Dans des conditions indignes, les victimes travaillaient pour des marques de textile, y compris françaises.
Il fallait changer les choses.…
— Emmanuel Macron (@EmmanuelMacron) April 24, 2023
Distorsion réglementaire
La suppression de la directive européenne sur le devoir de vigilance soutenue par le président français créerait donc une distorsion réglementaire entre la France et le reste de l’Union européenne. Les entreprises en France seraient ainsi parmi les seules en Europe à devoir appliquer les obligations de vigilance sociale et environnementale, qui sont pourtant au cœur du modèle économique européen. Le monde associatif et la société civile ont d’ores et déjà réagi vivement aux annonces d’Emmanuel Macron.

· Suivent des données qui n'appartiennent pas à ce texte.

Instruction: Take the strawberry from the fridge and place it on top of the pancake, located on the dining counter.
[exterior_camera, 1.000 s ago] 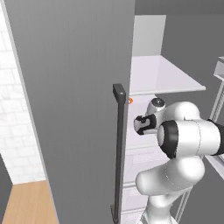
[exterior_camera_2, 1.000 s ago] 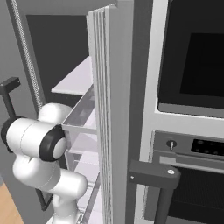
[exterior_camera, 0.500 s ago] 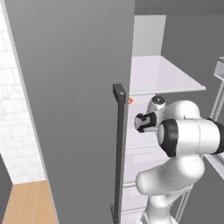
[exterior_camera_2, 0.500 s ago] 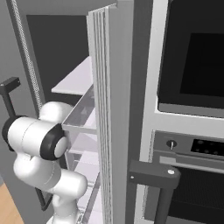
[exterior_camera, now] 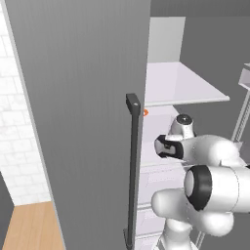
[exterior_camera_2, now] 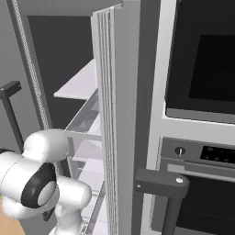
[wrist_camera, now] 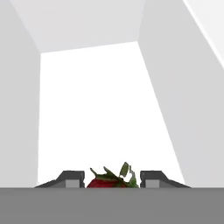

Pour Clara Alibert, chargée de plaidoyer pour CCFD Terre Solidaire, les déclarations du président sont “inacceptables et extrêmement dangereuses”, et la suppression de la CS3D représenterait un recul immense pour la protection des citoyens et des consommateurs européens. “Cela signifie-t-il que les États membres de l’UE ne soutiennent plus les Principes directeurs des Nations Unies et l’approche de l’OCDE en matière d’entreprises et de droits de l’homme ?” ironise de son côté Richard Gardiner, directeur des politiques européennes à la World Benchmarking Alliance.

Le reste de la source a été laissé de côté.